# NOTE: [Computing jacobian with vmap and grad for multiple outputs]

I found this code block in the pytorch source code for jacobians.
I am not really sure how to get it working and I think it is quite cryptic.
I didn’t find a proper implementation of this. Is there one? And if not could someone help me how i would construct it.

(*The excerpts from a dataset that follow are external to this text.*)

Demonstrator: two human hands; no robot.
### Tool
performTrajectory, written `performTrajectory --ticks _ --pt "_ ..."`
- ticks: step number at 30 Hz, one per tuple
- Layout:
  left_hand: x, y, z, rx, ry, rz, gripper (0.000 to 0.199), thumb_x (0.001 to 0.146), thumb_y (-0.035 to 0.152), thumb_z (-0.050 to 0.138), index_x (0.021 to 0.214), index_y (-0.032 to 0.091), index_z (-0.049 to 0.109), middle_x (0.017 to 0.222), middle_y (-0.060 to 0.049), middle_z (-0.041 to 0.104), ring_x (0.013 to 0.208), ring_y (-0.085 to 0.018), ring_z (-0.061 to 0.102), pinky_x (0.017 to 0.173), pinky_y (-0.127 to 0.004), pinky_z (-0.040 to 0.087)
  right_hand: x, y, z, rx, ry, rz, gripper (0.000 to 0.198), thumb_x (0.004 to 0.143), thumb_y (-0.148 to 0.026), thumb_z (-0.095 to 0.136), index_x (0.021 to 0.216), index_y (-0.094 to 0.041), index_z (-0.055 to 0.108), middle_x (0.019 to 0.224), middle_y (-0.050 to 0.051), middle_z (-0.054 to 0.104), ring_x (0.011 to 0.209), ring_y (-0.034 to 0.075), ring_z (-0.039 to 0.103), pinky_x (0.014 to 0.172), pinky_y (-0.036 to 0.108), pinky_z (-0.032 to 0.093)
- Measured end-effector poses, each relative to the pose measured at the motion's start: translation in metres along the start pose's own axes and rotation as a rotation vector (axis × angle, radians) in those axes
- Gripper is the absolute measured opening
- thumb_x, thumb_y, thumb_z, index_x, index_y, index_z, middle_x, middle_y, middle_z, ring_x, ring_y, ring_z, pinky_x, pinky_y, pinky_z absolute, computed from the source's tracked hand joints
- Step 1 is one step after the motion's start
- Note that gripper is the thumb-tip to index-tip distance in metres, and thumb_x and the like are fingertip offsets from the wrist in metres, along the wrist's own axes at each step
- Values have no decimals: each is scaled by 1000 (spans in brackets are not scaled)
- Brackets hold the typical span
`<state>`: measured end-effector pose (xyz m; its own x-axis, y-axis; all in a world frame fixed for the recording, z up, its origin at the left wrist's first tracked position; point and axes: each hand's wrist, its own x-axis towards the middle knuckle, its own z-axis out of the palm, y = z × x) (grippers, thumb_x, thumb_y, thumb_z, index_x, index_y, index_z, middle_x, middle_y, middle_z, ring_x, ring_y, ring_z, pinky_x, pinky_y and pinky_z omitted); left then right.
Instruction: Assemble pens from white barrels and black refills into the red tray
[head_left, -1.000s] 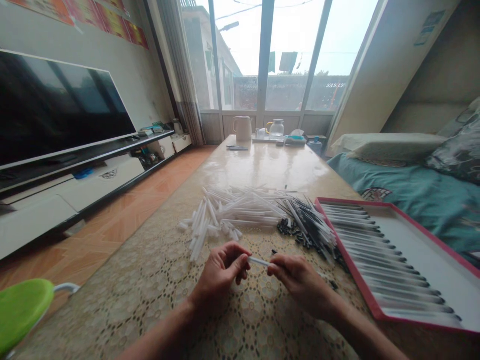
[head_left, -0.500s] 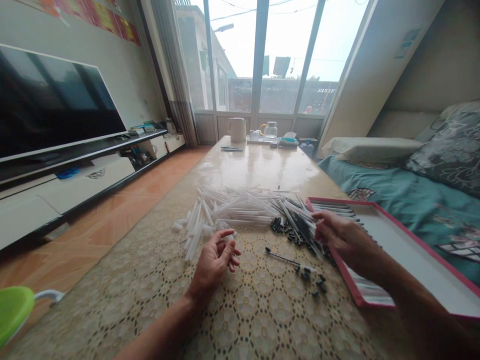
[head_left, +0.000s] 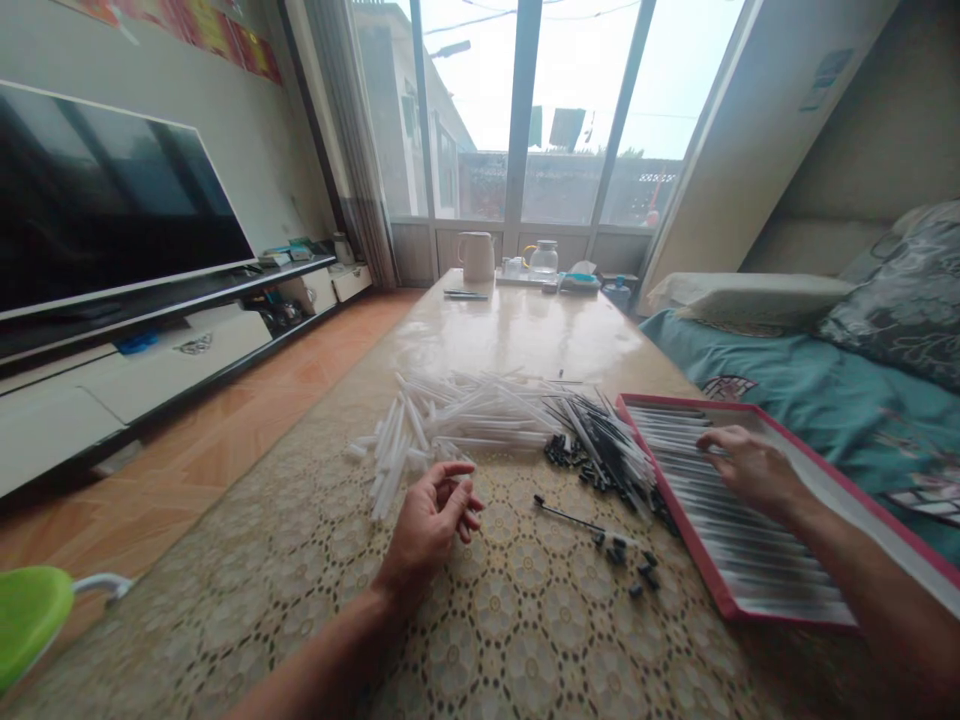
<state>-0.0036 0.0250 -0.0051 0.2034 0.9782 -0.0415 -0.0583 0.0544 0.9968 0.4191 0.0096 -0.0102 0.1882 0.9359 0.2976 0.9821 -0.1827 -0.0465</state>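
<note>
Your left hand (head_left: 431, 520) hangs above the near tabletop (head_left: 300, 560), palm turned inward, fingers half curled and loosely apart. Your right hand (head_left: 754, 470) reaches into the box (head_left: 690, 535), thumb and fingertips drawn close together at the tubes (head_left: 739, 530); I cannot tell whether they grip one.

Those tubes lie side by side in a slanting row, slim, straight and greyish, in a shallow tray with smooth pink walls and a white floor. To its left you have a tangled bundle of rods (head_left: 611, 440), thin and black, mixed with pale tubing, and beside it a heap of caps (head_left: 562, 452), small, dark, stubby cylinders. Left again spreads the pile (head_left: 495, 410) of translucent white plastic tubes, some long, some short. One rod (head_left: 570, 517) lies nearer you, knobbed at its left end, with a few more caps near its other end.

The surface under it all is glossy, patterned with beige rosettes and dark oval dots. The label (head_left: 829, 80) high on the right wall is blue-grey, its writing too blurred to read.
</note>
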Motion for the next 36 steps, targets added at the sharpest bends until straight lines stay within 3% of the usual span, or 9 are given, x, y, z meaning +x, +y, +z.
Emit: performTrajectory --ticks 5,9,11,14,18,21,30,33,36 --pt "-1 2 0 2 4 -10 37 76 40 61 100 12 53 64 0 61 49 -11 57 43 -21 42 4 -5 11 -10 32 -55 14 78 -22 54 88 -18 64 103 11 64 95 26 58 73 35 43" --pt "-2 2 1 2 10 -16 35 76 39 61 98 13 54 63 0 61 49 -11 57 43 -21 42 6 -24 2 -72 96 -55 18 78 -23 55 92 -16 62 101 14 63 95 30 57 71 38 42" --pt "-2 1 1 2 13 -10 35 76 40 61 98 13 55 63 0 61 48 -11 57 42 -21 42 7 -47 -7 -55 147 -80 19 78 -21 53 93 -16 62 99 14 63 92 29 58 72 38 42" --pt "-1 -1 1 5 9 -1 34 76 40 60 97 13 55 63 0 61 48 -11 57 41 -21 41 12 -96 -14 161 139 -177 18 80 -22 50 91 -17 65 91 10 65 83 23 61 74 33 43" --pt "-1 -1 0 3 -8 -11 35 76 40 60 96 13 54 62 0 61 46 -10 56 41 -21 42 22 -159 -6 278 53 -272 17 81 -20 50 88 -19 65 88 5 67 82 18 61 76 28 42" --pt "-1 -2 0 -4 -9 -18 33 77 40 59 96 13 53 62 0 61 45 -10 55 40 -20 41 28 -185 3 266 43 -264 19 81 -17 50 92 -16 64 89 7 66 83 18 60 74 28 41" --pt "-2 -4 1 -23 -24 -12 30 77 39 61 91 13 56 62 0 61 46 -10 56 40 -20 42 30 -196 -1 217 42 -240 9 77 -15 53 77 -17 61 81 8 60 77 20 55 68 29 37" --pt "-4 -1 1 -47 -45 -8 29 74 39 64 86 12 60 64 -1 62 50 -11 59 45 -22 45 19 -197 -14 227 59 -226 11 81 -13 47 80 -16 56 78 8 60 75 19 54 66 29 36" --pt "-5 1 2 -199 -117 -54 37 72 36 69 99 12 61 74 -4 66 59 -13 63 55 -25 50 -5 -205 -31 338 43 -284 10 86 -16 42 84 -18 51 77 4 59 71 16 54 64 26 38"
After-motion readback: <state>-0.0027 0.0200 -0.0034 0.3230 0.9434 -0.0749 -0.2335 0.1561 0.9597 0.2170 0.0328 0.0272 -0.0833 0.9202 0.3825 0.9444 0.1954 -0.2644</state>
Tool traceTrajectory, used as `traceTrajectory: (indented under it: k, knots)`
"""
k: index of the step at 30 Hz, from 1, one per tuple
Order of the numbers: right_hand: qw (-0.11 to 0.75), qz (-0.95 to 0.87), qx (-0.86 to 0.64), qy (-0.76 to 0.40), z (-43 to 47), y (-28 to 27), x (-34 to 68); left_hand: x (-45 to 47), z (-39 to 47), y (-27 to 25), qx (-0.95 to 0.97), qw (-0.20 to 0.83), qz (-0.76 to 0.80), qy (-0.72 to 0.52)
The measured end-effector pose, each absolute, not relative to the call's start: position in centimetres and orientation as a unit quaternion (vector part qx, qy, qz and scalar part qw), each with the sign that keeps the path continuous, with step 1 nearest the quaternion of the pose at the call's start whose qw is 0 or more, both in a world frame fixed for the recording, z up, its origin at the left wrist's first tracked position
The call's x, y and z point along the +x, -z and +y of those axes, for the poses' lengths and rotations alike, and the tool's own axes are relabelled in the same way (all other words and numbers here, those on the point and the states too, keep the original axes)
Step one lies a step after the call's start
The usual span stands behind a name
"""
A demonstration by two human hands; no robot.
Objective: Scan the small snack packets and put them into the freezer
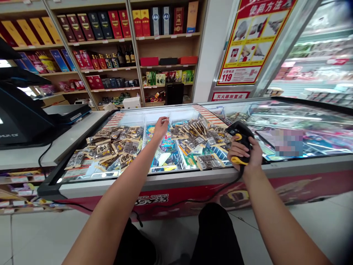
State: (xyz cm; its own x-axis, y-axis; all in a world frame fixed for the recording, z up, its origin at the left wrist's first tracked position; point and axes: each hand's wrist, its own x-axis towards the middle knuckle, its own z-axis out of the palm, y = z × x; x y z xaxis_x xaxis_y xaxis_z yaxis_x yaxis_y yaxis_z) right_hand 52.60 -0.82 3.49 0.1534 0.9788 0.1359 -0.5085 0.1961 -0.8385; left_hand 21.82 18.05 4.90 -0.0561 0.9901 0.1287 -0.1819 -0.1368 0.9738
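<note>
My right hand (246,151) is wrapped around a black-and-yellow barcode scanner (240,133), its cord hanging down in front of the freezer. Stretched forward over the chest freezer, my left hand (162,127) has its fingers bent together near the far side. Whatever they may pinch is too small to make out. Many small snack packets (104,149) with dark print lie in a loose pile left of that hand. Another group of snack packets (193,132) lies to its right, partly in an overlapping row. Blue bags (167,143) show below the left hand between white wire dividers (180,158).
The freezer's front rim (193,176) runs across in front of my knees. A counter (49,154) with a dark checkout machine (24,110) stands at left. Shelves of boxed bottles (96,25) line the back, and a red poster (248,40) hangs right of them.
</note>
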Motion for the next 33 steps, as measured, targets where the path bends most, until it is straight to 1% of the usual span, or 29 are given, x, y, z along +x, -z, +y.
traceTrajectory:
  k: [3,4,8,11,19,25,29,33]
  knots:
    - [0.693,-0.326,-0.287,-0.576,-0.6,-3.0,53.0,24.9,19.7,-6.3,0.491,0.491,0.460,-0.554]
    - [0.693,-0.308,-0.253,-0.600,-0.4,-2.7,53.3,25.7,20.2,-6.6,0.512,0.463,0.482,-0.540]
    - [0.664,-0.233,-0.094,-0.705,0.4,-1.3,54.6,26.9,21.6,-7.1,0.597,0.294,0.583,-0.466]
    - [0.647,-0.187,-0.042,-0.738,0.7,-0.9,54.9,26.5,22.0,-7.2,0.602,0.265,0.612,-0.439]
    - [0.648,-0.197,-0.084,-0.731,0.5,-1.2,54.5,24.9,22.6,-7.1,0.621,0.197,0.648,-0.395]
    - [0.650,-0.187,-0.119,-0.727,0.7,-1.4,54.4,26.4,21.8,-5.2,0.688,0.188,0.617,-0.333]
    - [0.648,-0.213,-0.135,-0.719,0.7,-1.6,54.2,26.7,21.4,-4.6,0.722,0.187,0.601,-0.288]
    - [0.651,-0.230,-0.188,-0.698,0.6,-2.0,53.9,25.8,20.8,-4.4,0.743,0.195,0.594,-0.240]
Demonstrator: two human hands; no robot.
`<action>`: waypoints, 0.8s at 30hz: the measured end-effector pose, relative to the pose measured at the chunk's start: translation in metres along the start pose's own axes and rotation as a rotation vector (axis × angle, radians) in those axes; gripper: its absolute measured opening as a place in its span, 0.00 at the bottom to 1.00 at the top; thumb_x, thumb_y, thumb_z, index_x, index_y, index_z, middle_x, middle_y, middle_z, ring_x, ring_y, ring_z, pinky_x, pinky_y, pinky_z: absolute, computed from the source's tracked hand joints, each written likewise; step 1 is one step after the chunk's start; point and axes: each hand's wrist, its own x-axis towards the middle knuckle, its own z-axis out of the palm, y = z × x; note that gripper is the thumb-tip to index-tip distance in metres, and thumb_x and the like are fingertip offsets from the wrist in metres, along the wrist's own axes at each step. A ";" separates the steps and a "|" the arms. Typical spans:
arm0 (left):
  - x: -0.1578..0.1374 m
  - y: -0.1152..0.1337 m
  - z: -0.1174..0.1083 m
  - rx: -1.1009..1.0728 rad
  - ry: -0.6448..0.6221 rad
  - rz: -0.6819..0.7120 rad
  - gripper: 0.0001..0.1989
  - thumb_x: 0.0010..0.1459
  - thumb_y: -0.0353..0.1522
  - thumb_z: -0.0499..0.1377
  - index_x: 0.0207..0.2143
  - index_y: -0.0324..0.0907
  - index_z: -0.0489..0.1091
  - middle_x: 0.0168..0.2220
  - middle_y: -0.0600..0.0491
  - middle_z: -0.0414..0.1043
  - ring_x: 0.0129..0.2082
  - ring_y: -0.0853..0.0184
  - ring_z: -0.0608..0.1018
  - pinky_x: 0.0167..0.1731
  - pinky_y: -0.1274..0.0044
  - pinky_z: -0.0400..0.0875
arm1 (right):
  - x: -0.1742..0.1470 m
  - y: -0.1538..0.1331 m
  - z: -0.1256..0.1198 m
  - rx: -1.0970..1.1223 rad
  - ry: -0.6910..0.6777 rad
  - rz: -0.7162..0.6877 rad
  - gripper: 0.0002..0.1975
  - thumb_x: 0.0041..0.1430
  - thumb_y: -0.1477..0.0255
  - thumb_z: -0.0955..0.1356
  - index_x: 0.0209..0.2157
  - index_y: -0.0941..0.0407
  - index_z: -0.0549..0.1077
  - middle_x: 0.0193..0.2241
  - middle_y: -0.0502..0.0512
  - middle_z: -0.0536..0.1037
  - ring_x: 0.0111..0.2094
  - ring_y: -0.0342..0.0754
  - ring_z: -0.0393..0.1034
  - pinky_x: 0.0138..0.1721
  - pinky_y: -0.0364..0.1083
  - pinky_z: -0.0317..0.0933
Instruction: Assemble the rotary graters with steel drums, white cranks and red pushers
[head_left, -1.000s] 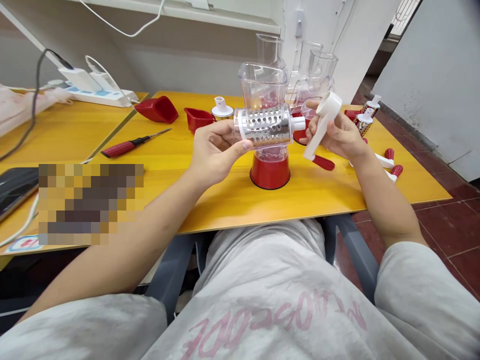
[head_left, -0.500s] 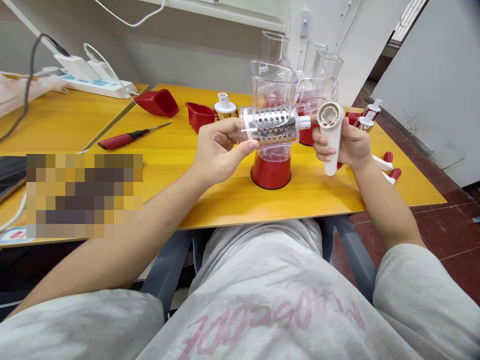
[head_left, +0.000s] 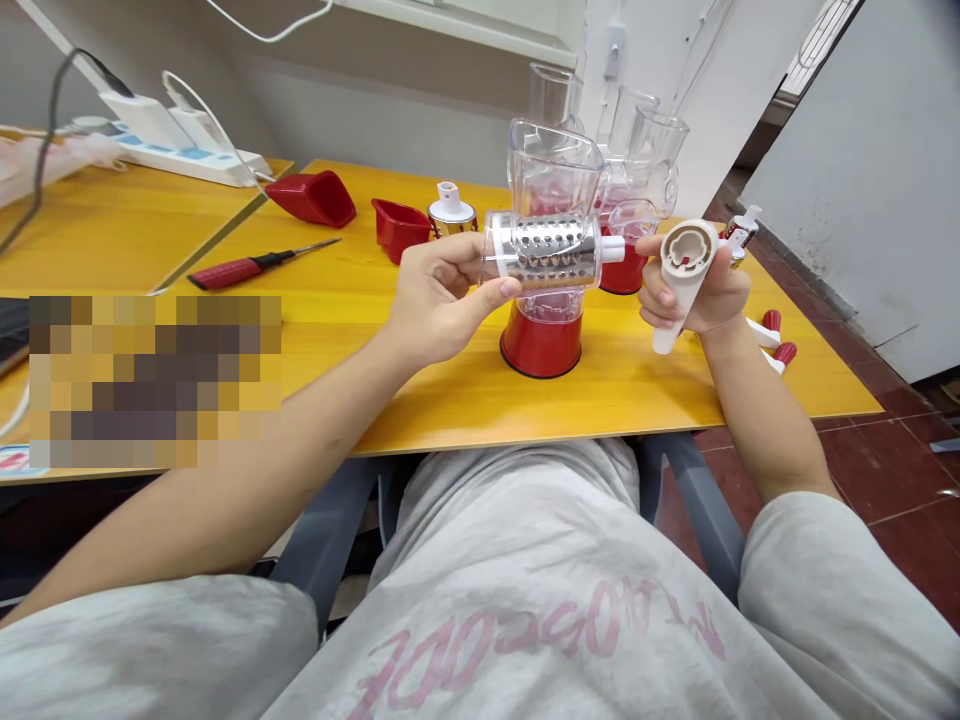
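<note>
A rotary grater (head_left: 555, 200) with a clear body and red base stands upright on the yellow table. Inside its horizontal barrel lies a perforated metal grating drum (head_left: 551, 248), whose white shaft (head_left: 613, 249) sticks out to the right. My left hand (head_left: 442, 295) is closed around the barrel's left end, thumb in front. My right hand (head_left: 709, 290) grips a white crank handle (head_left: 679, 290), its round socket facing me and its arm slanting down. The crank is apart from the shaft, and my right index finger points toward the shaft's tip.
Behind stand more clear grater bodies (head_left: 649, 140) with red bases. Red pushers (head_left: 311, 198), a spare drum (head_left: 451, 210) and a screwdriver (head_left: 262, 264) lie left. More crank handles (head_left: 776, 335) rest at right. A power strip (head_left: 187, 160) sits at the far left.
My right hand has moved slightly right with the crank handle, away from the shaft, and the crank is tilted more. My left hand keeps its hold on the grater.
</note>
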 end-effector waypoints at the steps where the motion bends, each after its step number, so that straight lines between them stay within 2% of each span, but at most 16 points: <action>1: 0.000 0.000 0.001 -0.002 0.004 0.004 0.37 0.53 0.63 0.93 0.44 0.45 0.90 0.40 0.44 0.93 0.50 0.42 0.99 0.54 0.55 1.01 | 0.000 0.003 -0.005 -0.015 0.046 -0.069 0.38 0.75 0.32 0.83 0.63 0.49 0.83 0.31 0.47 0.77 0.30 0.49 0.74 0.34 0.48 0.78; 3: 0.000 0.000 0.002 -0.006 0.016 0.000 0.37 0.55 0.64 0.92 0.45 0.44 0.91 0.42 0.43 0.93 0.51 0.41 0.98 0.56 0.53 1.01 | 0.000 0.007 -0.012 -0.092 0.222 -0.243 0.37 0.65 0.40 0.91 0.60 0.47 0.83 0.34 0.46 0.80 0.35 0.50 0.78 0.39 0.48 0.81; 5: 0.001 -0.001 0.002 -0.005 0.025 -0.016 0.38 0.55 0.64 0.92 0.46 0.44 0.91 0.43 0.42 0.93 0.55 0.39 0.98 0.58 0.52 1.00 | 0.000 0.007 -0.011 -0.214 0.452 -0.364 0.39 0.60 0.42 0.94 0.60 0.45 0.83 0.39 0.49 0.84 0.42 0.53 0.84 0.42 0.49 0.83; 7: 0.002 -0.001 0.001 -0.005 0.024 -0.020 0.38 0.55 0.64 0.92 0.46 0.44 0.91 0.43 0.42 0.93 0.56 0.38 0.98 0.58 0.51 1.00 | -0.001 0.002 -0.006 -0.334 0.638 -0.466 0.38 0.62 0.41 0.92 0.62 0.43 0.83 0.43 0.51 0.86 0.49 0.57 0.87 0.43 0.51 0.83; 9: 0.003 -0.002 0.000 -0.016 0.017 -0.023 0.38 0.55 0.64 0.92 0.46 0.44 0.90 0.42 0.43 0.93 0.56 0.37 0.98 0.58 0.51 1.00 | -0.004 -0.006 0.000 -0.418 0.710 -0.592 0.35 0.64 0.45 0.92 0.62 0.40 0.83 0.46 0.53 0.88 0.55 0.60 0.87 0.47 0.53 0.83; 11: 0.003 -0.004 -0.001 -0.037 0.021 -0.040 0.37 0.54 0.63 0.93 0.46 0.44 0.90 0.42 0.44 0.92 0.57 0.36 0.98 0.62 0.48 0.99 | -0.008 -0.013 0.002 -0.471 0.697 -0.684 0.32 0.63 0.51 0.93 0.60 0.38 0.84 0.45 0.55 0.89 0.58 0.62 0.87 0.51 0.53 0.80; 12: 0.004 -0.005 -0.002 -0.047 0.028 -0.052 0.37 0.54 0.62 0.93 0.46 0.44 0.90 0.42 0.43 0.92 0.59 0.35 0.98 0.64 0.47 0.99 | -0.011 -0.014 0.000 -0.489 0.687 -0.677 0.30 0.64 0.52 0.93 0.60 0.38 0.84 0.42 0.56 0.89 0.59 0.62 0.86 0.50 0.53 0.79; 15: 0.006 -0.010 -0.006 -0.063 0.046 -0.073 0.38 0.53 0.62 0.94 0.47 0.44 0.90 0.43 0.43 0.92 0.63 0.33 0.96 0.67 0.45 0.97 | -0.012 -0.011 -0.008 -0.483 0.695 -0.552 0.30 0.71 0.43 0.88 0.64 0.38 0.84 0.34 0.55 0.85 0.53 0.62 0.87 0.42 0.52 0.77; 17: 0.008 -0.014 -0.008 -0.064 0.045 -0.074 0.39 0.53 0.63 0.93 0.48 0.44 0.90 0.43 0.42 0.91 0.65 0.32 0.95 0.67 0.44 0.96 | -0.009 -0.003 -0.014 -0.375 0.621 -0.466 0.35 0.72 0.39 0.86 0.69 0.38 0.81 0.35 0.52 0.86 0.47 0.60 0.88 0.38 0.51 0.78; 19: 0.009 -0.016 -0.010 -0.058 0.044 -0.064 0.39 0.53 0.64 0.93 0.46 0.44 0.89 0.43 0.42 0.91 0.65 0.32 0.95 0.68 0.45 0.96 | -0.003 0.004 -0.017 -0.231 0.498 -0.393 0.36 0.73 0.42 0.88 0.70 0.39 0.79 0.39 0.49 0.88 0.42 0.55 0.88 0.38 0.49 0.81; 21: 0.010 -0.019 -0.012 -0.044 0.046 -0.047 0.38 0.54 0.64 0.92 0.46 0.45 0.89 0.43 0.42 0.91 0.64 0.34 0.96 0.68 0.46 0.96 | 0.002 0.010 -0.017 -0.126 0.401 -0.316 0.33 0.73 0.50 0.90 0.67 0.43 0.79 0.41 0.48 0.89 0.41 0.51 0.88 0.40 0.47 0.83; 24: 0.010 -0.021 -0.013 -0.019 0.045 -0.020 0.37 0.55 0.64 0.91 0.46 0.45 0.90 0.43 0.42 0.92 0.58 0.38 0.97 0.67 0.48 0.97 | 0.006 0.016 -0.016 -0.062 0.353 -0.231 0.29 0.72 0.56 0.91 0.60 0.48 0.79 0.41 0.50 0.91 0.40 0.51 0.89 0.42 0.46 0.85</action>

# NOTE: [Computing jacobian with vmap and grad for multiple outputs]
            #
            # Let's consider f(x) = (x**2, x.sum()) and let x = torch.randn(3).
            # It turns out we can compute the jacobian of this function with a single
            # call to autograd.grad by using vmap over the correct grad_outputs.
            #
            # Firstly, one way to compute the jacobian is to stack x**2 and x.sum()
            # into a 4D vector. E.g., use g(x) = torch.stack([x**2, x.sum()])
            #
            # To get the first row of the jacobian, we call
            # >>> autograd.grad(g(x), x, grad_outputs=torch.tensor([1, 0, 0, 0]))
            # To get the 2nd row of the jacobian, we call
            # >>> autograd.grad(g(x), x, grad_outputs=torch.tensor([0, 1, 0, 0]))
            # and so on.
            #
            # Using vmap, we can vectorize all 4 of these computations into one by
            # passing the standard basis for R^4 as the grad_output.
            # vmap(partial(autograd.grad, g(x), x))(torch.eye(4)).
            #
            # Now, how do we compute the jacobian *without stacking the output*?
            # We can just split the standard basis across the outputs. So to
            # compute the jacobian of f(x), we'd use
            # >>> autograd.grad(f(x), x, grad_outputs=_construct_standard_basis_for(...))
            # The grad_outputs looks like the following:
            # ( torch.tensor([[1, 0, 0],
            #                 [0, 1, 0],
            #                 [0, 0, 1],
            #                 [0, 0, 0]]),
            #   torch.tensor([[0],
            #                 [0],
            #                 [0],
            #                 [1]]) )
            #
            # But we're not done yet!
            # >>> vmap(partial(autograd.grad(f(x), x, grad_outputs=...)))
            # returns a Tensor of shape [4, 3]. We have to remember to split the
            # jacobian of shape [4, 3] into two:
            # - one of shape [3, 3] for the first output
            # - one of shape [   3] for the second output

What issues are you running into with running it?

In this not the line

vmap(partial(autograd.grad(f(x), x, grad_outputs=...)))

is proposed but I am not really understand how this could work for the above described.